CSIRO HELPS DEVELOP AUSTRALIAN PHARMA COMPANY FROM $10 MILLION TO $305 MILLION

Written on the 23 March 2017 by Mia Armitage

CSIRO HELPS DEVELOP AUSTRALIAN PHARMA COMPANY FROM $10 MILLION TO $305 MILLION

GOVERNMENT backed scientists have helped multiply the market value of a previously small Australian pharmaceutical company by 30 in seven years.

Medical Developments International Ltd (ASX: MVP) has increased in worth from less than $10 million dollars in March 2010 to more than $306 million at time of press.

The company makes Penthrox, a non-narcotic, non-addictive pain relief medicine based on Methoxyflurane.

A colourless liquid that becomes a vapour when inhaled through a custom-built inhaler informally called 'green whistle', Penthrox is said to reduce rather than eliminate pain within ten breaths and has been used by Australian emergency health carers for more than 30 years.

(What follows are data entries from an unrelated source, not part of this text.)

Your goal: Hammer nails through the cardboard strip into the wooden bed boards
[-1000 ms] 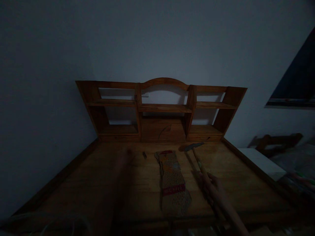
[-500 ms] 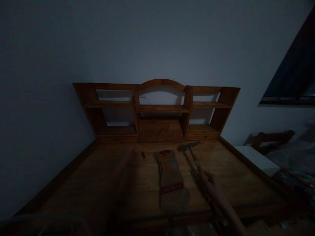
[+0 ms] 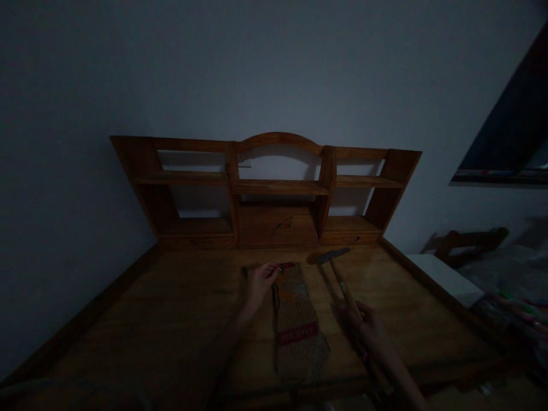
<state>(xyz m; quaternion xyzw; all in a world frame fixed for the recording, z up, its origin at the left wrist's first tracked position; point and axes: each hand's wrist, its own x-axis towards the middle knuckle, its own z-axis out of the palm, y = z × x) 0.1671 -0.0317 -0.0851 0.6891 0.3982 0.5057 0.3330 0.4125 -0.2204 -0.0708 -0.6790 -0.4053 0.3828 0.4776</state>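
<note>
Head view: the right hand (image 3: 367, 324) gripped the hammer (image 3: 341, 279) low, probably for reach, its head towards 11 o'clock. Left-hand (image 3: 262, 279) fingertips pinched together at 11 o'clock on the bench (image 3: 406, 294)'s printed sheet (image 3: 297, 305), perhaps steadying something indiscernible.

The right hand (image 3: 370, 328) gripped a hammer (image 3: 346, 288); the left hand (image 3: 259, 282) was at the far end of a patterned piece (image 3: 297, 308).

Light: dim | wall (image 3: 274, 68): plain, pale | shelf (image 3: 278, 187): brown wood, at the back of the table (image 3: 171, 308) | window (image 3: 509, 125): dark, far right
</note>
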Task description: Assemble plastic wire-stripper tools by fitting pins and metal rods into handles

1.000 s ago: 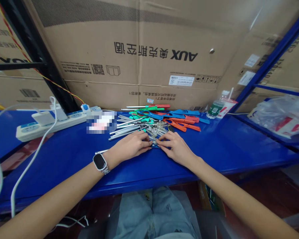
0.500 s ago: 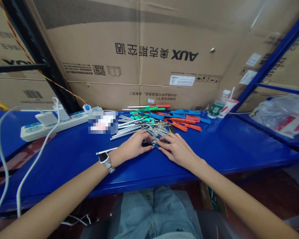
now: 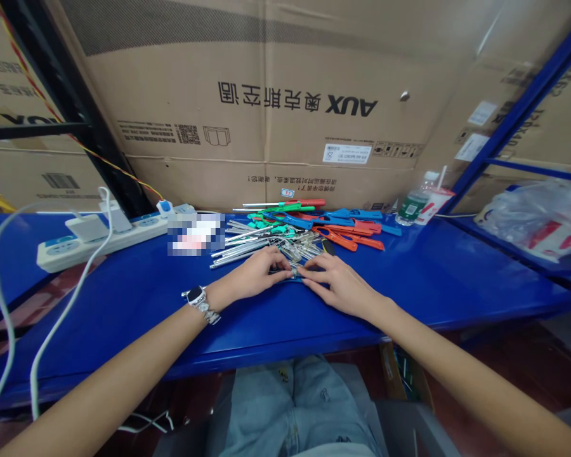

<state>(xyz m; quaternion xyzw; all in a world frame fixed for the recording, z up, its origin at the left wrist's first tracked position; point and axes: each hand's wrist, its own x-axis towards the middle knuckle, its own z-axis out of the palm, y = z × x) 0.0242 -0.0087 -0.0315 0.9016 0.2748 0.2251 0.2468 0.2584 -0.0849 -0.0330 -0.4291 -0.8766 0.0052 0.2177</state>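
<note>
Both hands meet at the near side of a pile of long-nosed lighters and lighter parts. My left hand (image 3: 261,273), with a watch on its wrist, is closed with thumb and fingers pinching a partly built long-nosed lighter (image 3: 294,272). Its metal tube appears to run under my left wrist, with the tip showing beside the watch. My right hand (image 3: 335,279) pinches the lighter's other end with bent fingers. A small pale and blue bit shows between the fingertips; the rest is hidden. Just behind lie loose metal tubes (image 3: 240,254) and orange lighter handles (image 3: 354,240).
The blue table (image 3: 438,279) has a white power strip (image 3: 59,251) with cables at its left. A bottle (image 3: 412,206) and a cup with a straw (image 3: 436,203) stand at the back right, near a plastic bag (image 3: 542,216). A large cardboard box (image 3: 276,146) stands behind.
My left hand has closed further over the lighter, hiding its dark part. The metal tube by the watch is now mostly covered by my wrist. My right hand has barely moved.
</note>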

In May 2015, CEO John Sharman described the drug's approval in the United Kingdom, Ireland, France and Belgium as "the most significant event in the company's history".

"In these four countries there are more than 50 million accident and emergency hospital attendances each year and we estimate these markets for Penthrox to be worth circa $100 million per annum," he said in an ASX announcement at the time, while chairman David Williams said the company was ready for globalisation.

Plans for expansion into Germany, Italy, Spain, Russia, Saudi Arabia, Israel, Singapore, Hong Kong, Malaysia, Mexico, Taiwan, Iran and the United States were announced almost immediately, followed by a then-peak share price of $2.56.

But while massive growth in expected demand was welcomed by shareholders, the company needed significant improvements in technical and chemical production to fulfil future contracts.

"Small to medium companies generally don't have a lot of cash to do the research," explains Paul Savage, Biomedical Research Director of Australia's official scientific body, the Commonwealth Scientific and Industrial Research Organisation.

"At the CSIRO, we can partner with those companies to do the research.

"We share the costs and the rewards but being a government body, the economic risk is quite small."

Dr Savage says three CSIRO scientists were employed at any one time over the past six or seven years to focus on developing Penthrox for globalisation and while breakthrough designs will likely be patented by MDI, Australian taxpayers will be rewarded with impressive royalties in the next financial year if sales deliver to plan.

"This is an example of how we like to work with companies," he says, "we have had similar sorts of projects with over a hundred other bio companies over the past decade".

"It's difficult to be competitive in manufacturing and in Australia we're transitioning from high volume commodity exports to lower volume, higher margin industries.

"Our key task is to help Australian industry grow and some of the money from these types of deals will go back into innovative and cutting edge technology research."

A new MDI factory in East Melbourne is "just up the road" from a CSIRO branch, says Dr Savage, and director of research and operations Scott Courtney has described the CSIRO team as an extension of the MDI family.

The new plant includes a research and development lab as well as facilities for quality control, a task previously outsourced to overseas labs.

Sharman says he expects the company's workforce "to grow considerably over the next 12 months" after 26 new jobs were reportedly created alongside the factory's construction.

MVP shares are trading at $5.20 per share at 10am AEDT today.